• [The task]
Go to the line containing "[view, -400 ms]" in the records below and print it and every following line exactly, on through the line containing "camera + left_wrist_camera", then stop.

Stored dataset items
Content starts
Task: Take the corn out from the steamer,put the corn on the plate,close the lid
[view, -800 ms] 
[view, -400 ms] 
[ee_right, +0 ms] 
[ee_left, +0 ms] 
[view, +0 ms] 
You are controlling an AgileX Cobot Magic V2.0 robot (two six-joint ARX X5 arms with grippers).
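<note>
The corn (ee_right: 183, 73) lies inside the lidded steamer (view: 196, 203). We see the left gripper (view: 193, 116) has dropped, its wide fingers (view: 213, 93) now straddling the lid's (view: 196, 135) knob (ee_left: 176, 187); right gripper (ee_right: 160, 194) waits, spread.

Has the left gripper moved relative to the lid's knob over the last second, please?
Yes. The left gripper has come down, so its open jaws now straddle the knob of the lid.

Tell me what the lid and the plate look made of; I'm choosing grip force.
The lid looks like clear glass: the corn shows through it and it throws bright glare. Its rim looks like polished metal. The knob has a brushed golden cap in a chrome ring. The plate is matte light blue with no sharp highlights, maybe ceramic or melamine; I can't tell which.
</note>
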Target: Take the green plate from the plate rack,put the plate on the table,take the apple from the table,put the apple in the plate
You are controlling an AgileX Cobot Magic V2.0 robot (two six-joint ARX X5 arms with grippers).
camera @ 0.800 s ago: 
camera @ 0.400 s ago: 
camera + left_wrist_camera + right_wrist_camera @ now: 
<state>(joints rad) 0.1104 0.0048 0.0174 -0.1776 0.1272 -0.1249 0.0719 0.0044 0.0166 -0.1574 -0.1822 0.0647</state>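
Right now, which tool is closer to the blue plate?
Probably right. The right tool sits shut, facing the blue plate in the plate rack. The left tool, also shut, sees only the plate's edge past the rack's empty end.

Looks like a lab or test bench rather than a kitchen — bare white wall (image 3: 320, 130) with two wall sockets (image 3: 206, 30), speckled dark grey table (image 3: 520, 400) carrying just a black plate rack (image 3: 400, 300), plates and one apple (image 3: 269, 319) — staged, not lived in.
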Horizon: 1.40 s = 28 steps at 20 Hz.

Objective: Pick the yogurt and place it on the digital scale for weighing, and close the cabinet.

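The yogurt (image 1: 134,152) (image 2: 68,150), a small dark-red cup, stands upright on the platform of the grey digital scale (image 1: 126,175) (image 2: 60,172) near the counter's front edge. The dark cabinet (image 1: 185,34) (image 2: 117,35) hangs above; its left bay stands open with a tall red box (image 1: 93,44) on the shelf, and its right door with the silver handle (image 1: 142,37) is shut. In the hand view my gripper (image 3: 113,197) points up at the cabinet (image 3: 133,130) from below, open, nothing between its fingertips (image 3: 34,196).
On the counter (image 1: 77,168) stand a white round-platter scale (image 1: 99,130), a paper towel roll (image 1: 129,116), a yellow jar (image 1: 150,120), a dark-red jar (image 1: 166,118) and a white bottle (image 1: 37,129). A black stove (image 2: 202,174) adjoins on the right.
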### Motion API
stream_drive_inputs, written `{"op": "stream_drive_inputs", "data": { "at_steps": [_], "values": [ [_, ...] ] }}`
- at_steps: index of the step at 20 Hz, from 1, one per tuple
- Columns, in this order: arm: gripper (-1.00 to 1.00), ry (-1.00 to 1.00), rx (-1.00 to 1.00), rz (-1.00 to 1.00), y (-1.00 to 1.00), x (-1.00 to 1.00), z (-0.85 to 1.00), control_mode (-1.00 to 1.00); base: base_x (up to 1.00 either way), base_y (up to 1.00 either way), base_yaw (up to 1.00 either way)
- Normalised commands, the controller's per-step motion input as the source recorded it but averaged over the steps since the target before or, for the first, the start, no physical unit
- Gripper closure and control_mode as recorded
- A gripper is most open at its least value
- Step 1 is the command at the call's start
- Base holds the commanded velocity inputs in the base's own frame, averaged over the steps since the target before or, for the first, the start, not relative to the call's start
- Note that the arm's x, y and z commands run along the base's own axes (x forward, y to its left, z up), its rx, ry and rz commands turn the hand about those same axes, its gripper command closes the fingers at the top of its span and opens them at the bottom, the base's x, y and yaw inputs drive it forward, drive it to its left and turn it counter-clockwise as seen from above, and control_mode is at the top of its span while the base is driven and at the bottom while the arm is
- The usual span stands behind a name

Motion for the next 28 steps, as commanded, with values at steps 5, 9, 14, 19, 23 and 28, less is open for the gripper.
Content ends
• [Exercise output]
[view, -400 ms] 
[ee_right, +0 ms] 
[ee_left, +0 ms] 
[view, +0 ms] 
You are controlling an AgileX Cobot Magic V2.0 robot (two six-joint ARX X5 arms with grippers).
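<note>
The corn (ee_right: 183, 73) lies inside the lidded steamer (view: 196, 203). We see the left gripper (view: 193, 116) has dropped, its wide fingers (view: 213, 93) now straddling the lid's (view: 196, 135) knob (ee_left: 176, 187); right gripper (ee_right: 160, 194) waits, spread.

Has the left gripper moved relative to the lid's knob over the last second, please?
Yes. The left gripper has come down, so its open jaws now straddle the knob of the lid.

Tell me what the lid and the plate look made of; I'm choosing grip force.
The lid looks like clear glass: the corn shows through it and it throws bright glare. Its rim looks like polished metal. The knob has a brushed golden cap in a chrome ring. The plate is matte light blue with no sharp highlights, maybe ceramic or melamine; I can't tell which.
</note>
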Target: Take the green plate from the plate rack,put the plate on the table,take the apple from the table,put the apple in the plate
You are controlling an AgileX Cobot Magic V2.0 robot (two six-joint ARX X5 arms with grippers).
camera @ 0.800 s ago: 
camera @ 0.400 s ago: 
camera + left_wrist_camera + right_wrist_camera @ now: 

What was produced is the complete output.